Computational testing of biological tissue types
The ability to distinguish between tissue types was tested by evaluating the model using input parameters from fat and muscle tissue based on reported literature values (Table 2). Similar to the parameter sweep, the peak amplitude and FWHM were calculated throughout laser stimulation and compared.
An experiment was designed to test the accuracy of the COMSOL model. Bulk pieces of porcine muscle and porcine fat were experimentally measured using an FDTI system as described below. The amplitude and FWHM were calculated and plotted, and compared to COMSOL simulation results.
In vivo mouse and rat experiments
All animal work was approved and performed under an approved protocol by Washington University’s Institutional Animal Care and Use Committee (IACUC). Animals were housed under a 12 h dark–light cycle.
Two subcutaneous breast cancer models were used. The first subcutaneous model utilized 6 week-old female Balb/c mice (n = 9) that were subcutaneously implanted with 106 4T1-Luc-GFP murine breast cancer cells on the right dorsal flank. The tumor size was tracked using calipers and were typically palpable by day 7. Images at steady state and at 10 s of laser stimulation on days 7, 8, 10, 11, 14, 16, and 18 were captured post injection. FDTI measurements were acquired on the tumor and matched contralateral sites served as controls.
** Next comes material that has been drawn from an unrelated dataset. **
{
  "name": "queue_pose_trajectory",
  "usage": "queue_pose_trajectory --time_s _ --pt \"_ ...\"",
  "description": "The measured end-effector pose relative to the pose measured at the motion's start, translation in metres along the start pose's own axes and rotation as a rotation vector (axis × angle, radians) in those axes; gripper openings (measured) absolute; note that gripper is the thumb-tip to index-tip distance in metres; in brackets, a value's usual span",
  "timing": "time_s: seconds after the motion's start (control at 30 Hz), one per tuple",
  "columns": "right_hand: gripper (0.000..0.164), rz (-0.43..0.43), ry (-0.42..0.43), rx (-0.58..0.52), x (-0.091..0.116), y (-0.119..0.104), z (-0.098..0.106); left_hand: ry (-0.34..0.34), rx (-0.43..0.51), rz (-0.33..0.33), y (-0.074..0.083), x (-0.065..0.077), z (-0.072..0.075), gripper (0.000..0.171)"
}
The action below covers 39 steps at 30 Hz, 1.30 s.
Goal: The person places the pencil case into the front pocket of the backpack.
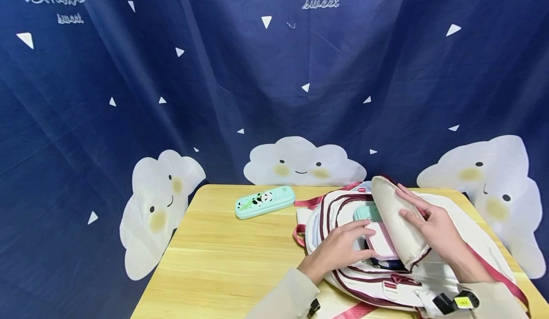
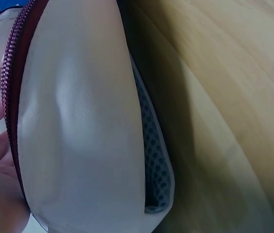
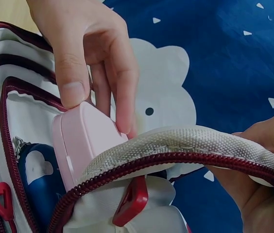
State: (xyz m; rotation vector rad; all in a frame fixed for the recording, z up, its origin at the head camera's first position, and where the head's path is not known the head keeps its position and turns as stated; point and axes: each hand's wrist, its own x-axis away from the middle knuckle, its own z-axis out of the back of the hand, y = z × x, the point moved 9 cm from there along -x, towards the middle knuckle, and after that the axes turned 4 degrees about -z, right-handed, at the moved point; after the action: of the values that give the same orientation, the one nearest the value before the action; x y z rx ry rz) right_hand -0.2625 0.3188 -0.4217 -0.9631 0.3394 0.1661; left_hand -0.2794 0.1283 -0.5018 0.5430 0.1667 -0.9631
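A white backpack (image 1: 465, 221) with dark red zippers lies on the table, its front pocket unzipped. My left hand (image 1: 339, 248) reaches into the pocket and grips a pink case (image 1: 384, 241) between thumb and fingers; the thumb lies on the case's end in the right wrist view. With my right hand (image 1: 438, 228) I hold the pocket's cream flap (image 1: 399, 221) folded back. Inside the pocket, a mint-green item (image 1: 364, 212) shows beyond the pink case, and a dark blue pouch (image 3: 41, 170) with a cloud print sits beside it. The flap hides part of the pink case.
A mint-green pencil case (image 1: 265, 202) with pandas lies left of the backpack, near the back edge of the wooden table (image 1: 218, 257). Red straps (image 1: 493, 271) spread from the bag. A dark blue curtain (image 1: 240, 71) with clouds hangs behind.
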Motion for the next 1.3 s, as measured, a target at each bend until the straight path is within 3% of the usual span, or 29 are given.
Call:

The second subcutaneous breast cancer model used 6 week old and adult female Sprague Dawley rats (n = 2 each, n = 4 total), which were injected with 105 MAT B III mammary adenocarcinoma cells in the right flank. FDTI measurements were acquired on the tumor and temperature-matched regions served as controls.
FDTI videos were taken of the rats every 3–4 days post tumor cell injection. Caliper measurements were taken to track the growth of the tumor. Once a palpable tumor was identified, points were measured on the tumor.
All animals were sacrificed based on humane end-points. Thermal images and videos were used for feature extraction using our image processing pipeline.
Statistical analysis and classification
Statistical analysis was performed using MATLAB R2018a. Multiple image features were extracted from each FDTI image and video as described above. Each feature was correlated using the Spearman correlation against the class label (healthy or cancerous) and ranked to determine which features were most predictive of tissue composition. The ability to distinguish healthy from cancerous tissue based on the individual most predictive features was determined using a t-test with a level of significance set to 0.05. An additional correlation matrix comparing all features was calculated to identify independent features to serve as predictors. Individual predictors and combinations of them were entered to train and evaluate a Quadratic Discriminant Analysis classifier with fivefold cross-validation using the MATLAB Classification Learner Application. The model performance was evaluated using accuracy measured as area under the receiver operator characteristic (ROC) curve.
Ethical approval
All methods were performed in accordance with the relevant guidelines and regulations (i.e. Declaration of Helsinki).
Data availability
The datasets generated and analyzed during the current study are available from the corresponding author on reasonable request.
References
Topalidou, A., Ali, N., Sekulic, S. & Downe, S. Thermal imaging applications in neonatal care: a scoping review. BMC Pregnancy Childbirth 19, 381. https://doi.org/10.1186/s12884-019-2533-y (2019).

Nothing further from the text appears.